Há ainda muitos e muitos angolanos carenciados, mas felizmente há também compatriotas nossos que estão dispostos a ajudar todos os que têm poucos meios para o seu sustento, fazendo o que deveria caber ao Estado, não estivesse este exclusivamente virado para os poucos que têm milhões e não, como lhe competia, para os milhões que têm pouco ou nada.
O mês da criança é, ou deveria ser, uma boa oportunidade para que as pessoas que têm alguma coisa para dar ao próximo o façam para minorarem o sofrimento de muitos menores de Angola que ainda são discriminados, nomeadamente por um regime de clara vocação esclavagista. Há ainda graves e inúmeros problemas relacionados com as crianças que estão, por exemplo, em conflito com a lei porque, de facto, a lei não foi feita para ser cumprida. O Estado tem criado, em teoria, condições para que os nossos menores em conflito com a lei vivam em ambiente em que esteja garantida a sua segurança e desenvolvimento. Mas, como vemos todos os dias, da teoria à prática vai uma enormíssima distância.
A reeducação da criança em conflito com a lei exige que haja centros especializados que se encarreguem de uma série de tarefas que contribuam para a reintegração desses menores na sociedade e para que eles sejam bons cidadãos. Mas isso não passa de uma discussão académica que muito agrada aos acólitos do regime. Se assim não fosse, as nossas crianças não seriam geradas com fome, não nasceriam com fome e não morreriam pouco depois com… fome.
Sendo complexo o processo de reeducação de menores, importa que se preste atenção ao financiamento de actividades indispensáveis para que as crianças em conflito com a lei tenham um tratamento adequando para que possam amanhã servir bem a sociedade. Não é fácil. E não é porque a miopia do regime não deixa que se veja mais além.
O essencial é que o Estado, em colaboração com organizações da sociedade civil, trabalhe no sentido de se fazer cada vez mais para reduzirmos ao mínimo os casos de menores marginalizados. Mas como a esmagadora maioria dessas crianças marginalizadas não pertence aos angolanos de primeira (os afectos ao partido do regime), o Governo varre o assunto para debaixo do tapete.
O Estado angolano dá a mínima, às vezes nenhuma, importância à defesa dos direitos e à assistência das crianças em todo o país. São inúmeros, estão em todas as esquinas e em todas as lixeiras, os exemplos da criminosa inacção do Estado ao nível da protecção das nossas crianças e da punição de todos os que violaram os seus direitos.

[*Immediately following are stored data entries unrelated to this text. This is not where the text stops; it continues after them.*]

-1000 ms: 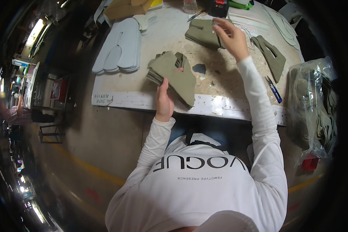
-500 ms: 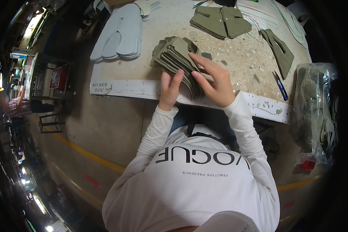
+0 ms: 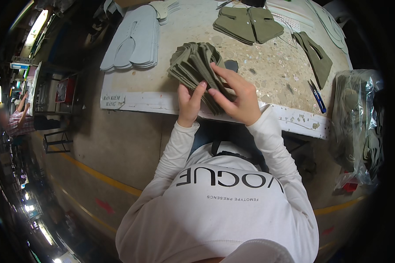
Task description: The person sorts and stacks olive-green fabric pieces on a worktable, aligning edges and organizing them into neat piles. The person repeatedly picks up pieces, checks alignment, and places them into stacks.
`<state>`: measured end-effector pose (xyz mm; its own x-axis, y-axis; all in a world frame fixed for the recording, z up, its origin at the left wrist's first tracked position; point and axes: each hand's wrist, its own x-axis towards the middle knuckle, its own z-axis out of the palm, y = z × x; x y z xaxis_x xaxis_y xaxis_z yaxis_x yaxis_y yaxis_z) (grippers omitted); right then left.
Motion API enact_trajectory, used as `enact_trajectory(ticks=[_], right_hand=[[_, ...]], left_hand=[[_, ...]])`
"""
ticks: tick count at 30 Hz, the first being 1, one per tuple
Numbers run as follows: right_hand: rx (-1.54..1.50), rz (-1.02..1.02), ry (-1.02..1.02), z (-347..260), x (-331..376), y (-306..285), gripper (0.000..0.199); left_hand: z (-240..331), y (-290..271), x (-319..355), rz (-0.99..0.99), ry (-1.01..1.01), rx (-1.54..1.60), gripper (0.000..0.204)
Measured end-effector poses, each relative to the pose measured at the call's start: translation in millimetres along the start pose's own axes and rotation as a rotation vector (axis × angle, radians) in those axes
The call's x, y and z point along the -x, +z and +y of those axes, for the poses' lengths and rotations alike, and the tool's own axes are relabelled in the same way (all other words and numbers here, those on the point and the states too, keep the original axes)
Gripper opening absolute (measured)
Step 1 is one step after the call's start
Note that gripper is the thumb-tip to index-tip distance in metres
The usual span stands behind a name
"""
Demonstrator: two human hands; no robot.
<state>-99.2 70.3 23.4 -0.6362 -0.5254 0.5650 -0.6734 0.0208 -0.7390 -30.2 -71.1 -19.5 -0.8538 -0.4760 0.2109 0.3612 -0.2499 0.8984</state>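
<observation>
A thick stack of olive-green cut fabric pieces [image 3: 191,65] is held up over the near edge of the worktable [image 3: 162,81], its layers fanned apart. My left hand [image 3: 190,104] grips the stack from below, the thumb pressed on its near side. At the stack's right side my right hand [image 3: 239,94] is closed on the layers, thumb and forefinger pinching their edges. Behind my right fingers a small dark grey piece [image 3: 231,65] lies on the tabletop. The fingers under the stack are hidden.
Light grey panels [image 3: 136,39] are piled at the left. Olive panels [image 3: 250,26] lie at the back, with a slotted olive piece [image 3: 314,59] to their right. Blue-handled snips [image 3: 318,98] rest near the right edge. A clear plastic bag of pieces [image 3: 353,118] stands beyond it. A person [image 3: 19,118] is far left.
The layers of the olive stack have spread apart and bent upright between my hands. Both hands have shifted slightly left and nearer to me, still holding the stack.
</observation>
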Motion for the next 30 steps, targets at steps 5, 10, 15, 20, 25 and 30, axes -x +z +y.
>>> enact_trajectory(ticks=[5,10,15,20,25,30], right_hand=[[0.053,0.004,-0.005,0.1,2.0,3.5,0.051],[0.051,0.023,0.016,2.4,-0.6,2.9,0.049],[0.229,0.047,0.009,-6.2,3.4,9.7,0.048],[-0.025,0.045,0.257,3.9,-9.2,0.5,0.047],[-0.645,0.126,0.575,7.4,-29.2,-50.3,0.041],[-0.709,0.096,0.631,-16.2,-46.4,-94.4,0.042]], left_hand=[[4.0,2.3,-0.6,0.014,-0.043,0.069,0.029],[4.2,1.0,0.4,0.063,-0.076,0.195,0.031],[0.9,1.6,-0.3,-0.036,0.021,-0.056,0.031],[11.8,6.7,-2.8,0.212,-0.096,-0.126,0.036],[56.3,-15.4,-15.9,0.044,-0.272,0.342,0.053],[104.1,-49.7,-15.3,0.124,-0.274,0.479,0.058]])
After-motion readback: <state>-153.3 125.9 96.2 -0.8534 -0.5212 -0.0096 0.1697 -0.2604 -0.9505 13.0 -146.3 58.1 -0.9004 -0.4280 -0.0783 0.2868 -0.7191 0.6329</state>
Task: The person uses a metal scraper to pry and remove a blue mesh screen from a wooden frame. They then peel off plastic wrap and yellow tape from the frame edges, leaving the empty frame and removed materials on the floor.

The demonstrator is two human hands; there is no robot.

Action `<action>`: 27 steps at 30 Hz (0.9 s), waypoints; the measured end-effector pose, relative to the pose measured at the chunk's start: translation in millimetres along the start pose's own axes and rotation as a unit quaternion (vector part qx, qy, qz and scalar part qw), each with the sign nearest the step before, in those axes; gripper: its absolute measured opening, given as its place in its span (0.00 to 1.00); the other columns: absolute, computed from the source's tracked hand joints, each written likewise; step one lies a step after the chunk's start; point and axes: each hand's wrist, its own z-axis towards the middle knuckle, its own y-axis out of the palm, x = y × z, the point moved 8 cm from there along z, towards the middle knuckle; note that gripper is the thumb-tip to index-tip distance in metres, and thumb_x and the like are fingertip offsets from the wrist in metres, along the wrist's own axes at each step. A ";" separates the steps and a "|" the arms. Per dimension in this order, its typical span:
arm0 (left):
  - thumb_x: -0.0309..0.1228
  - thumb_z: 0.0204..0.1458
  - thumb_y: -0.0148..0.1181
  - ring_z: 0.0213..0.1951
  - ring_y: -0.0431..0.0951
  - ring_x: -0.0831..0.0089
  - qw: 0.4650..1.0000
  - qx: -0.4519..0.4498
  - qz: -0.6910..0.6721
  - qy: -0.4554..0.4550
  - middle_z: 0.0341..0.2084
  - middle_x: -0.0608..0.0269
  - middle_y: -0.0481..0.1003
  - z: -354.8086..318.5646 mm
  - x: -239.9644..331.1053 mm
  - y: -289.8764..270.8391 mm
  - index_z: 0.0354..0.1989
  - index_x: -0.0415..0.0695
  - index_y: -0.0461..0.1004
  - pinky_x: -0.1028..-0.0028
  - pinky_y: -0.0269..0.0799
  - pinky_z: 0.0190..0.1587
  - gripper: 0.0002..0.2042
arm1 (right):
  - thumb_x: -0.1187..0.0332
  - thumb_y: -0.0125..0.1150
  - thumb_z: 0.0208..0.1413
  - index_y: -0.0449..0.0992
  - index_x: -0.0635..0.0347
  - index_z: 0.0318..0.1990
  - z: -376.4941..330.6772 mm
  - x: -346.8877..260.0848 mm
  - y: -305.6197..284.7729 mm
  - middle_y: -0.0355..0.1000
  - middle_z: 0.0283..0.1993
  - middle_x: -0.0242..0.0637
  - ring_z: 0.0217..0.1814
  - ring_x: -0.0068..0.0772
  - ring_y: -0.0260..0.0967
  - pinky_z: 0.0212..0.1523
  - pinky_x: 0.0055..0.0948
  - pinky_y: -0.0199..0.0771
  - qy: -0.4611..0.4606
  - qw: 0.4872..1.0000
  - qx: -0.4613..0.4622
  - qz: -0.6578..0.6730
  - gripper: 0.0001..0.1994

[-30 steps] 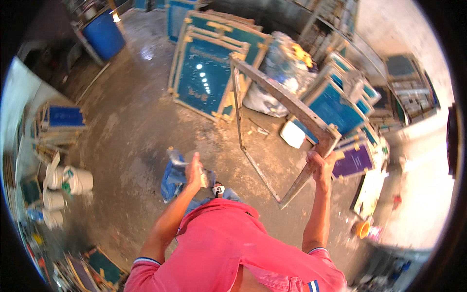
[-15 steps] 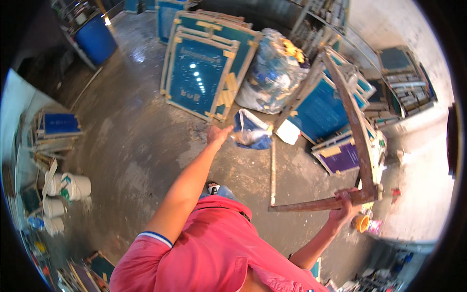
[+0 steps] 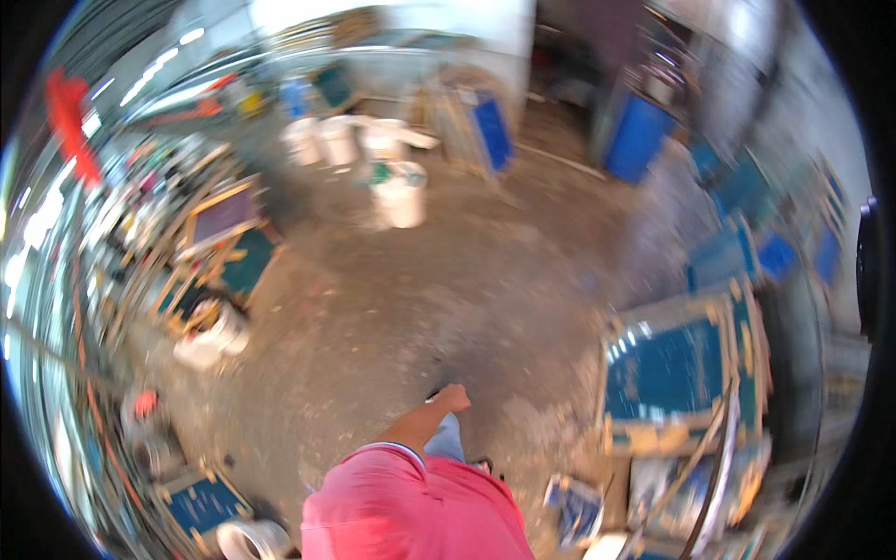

Por outro lado, as organizações da sociedade civil fazem o que podem, e podem pouco, na cultura do respeito pelas crianças. Essas organizações substituem o Estado mas, na verdade, não têm meios para desenvolver a sua actividade.
Se não se deve admitir que adultos estejam a maltratar crianças, que são um segmento vulnerável da nossa sociedade, muito menos se pode tolerar que o Estado/regime se limite a olhar para o lado. Toda a comunidade, a começar por esse mesmo Estado, deve fazer tudo para proteger as nossas crianças. Mas não o faz.
Neste mês da criança todos, ou quase, reflectimos sobre elas. Esquecemo-nos, no entanto, que essa é uma reflexão que deve ser feita todos os dias do ano. E com esse esquecimento estamos a dar cobertura à criminosa actuação do regime.
Não nos esqueçamos que, por alguma razão, por cada 1.000 nados vivos morrem em Angola 156,9 crianças até aos cinco anos, apresentando por isso a mais alta taxa de mortalidade mundial em 2015.
Não nos esqueçamos que Angola aparece na cauda da tabela da mortalidade infantil mundial e foi o país com a segunda mais baixa esperança de vida em 2015, segundo o último relatório anual da Organização Mundial de Saúde (OMS).
Não nos esqueçamos que a esperança média de vida à nascença em Angola cifrou-se nos 52,4 anos, apenas à frente da Serra Leoa, com 50,1 anos.
Não nos esqueçamos.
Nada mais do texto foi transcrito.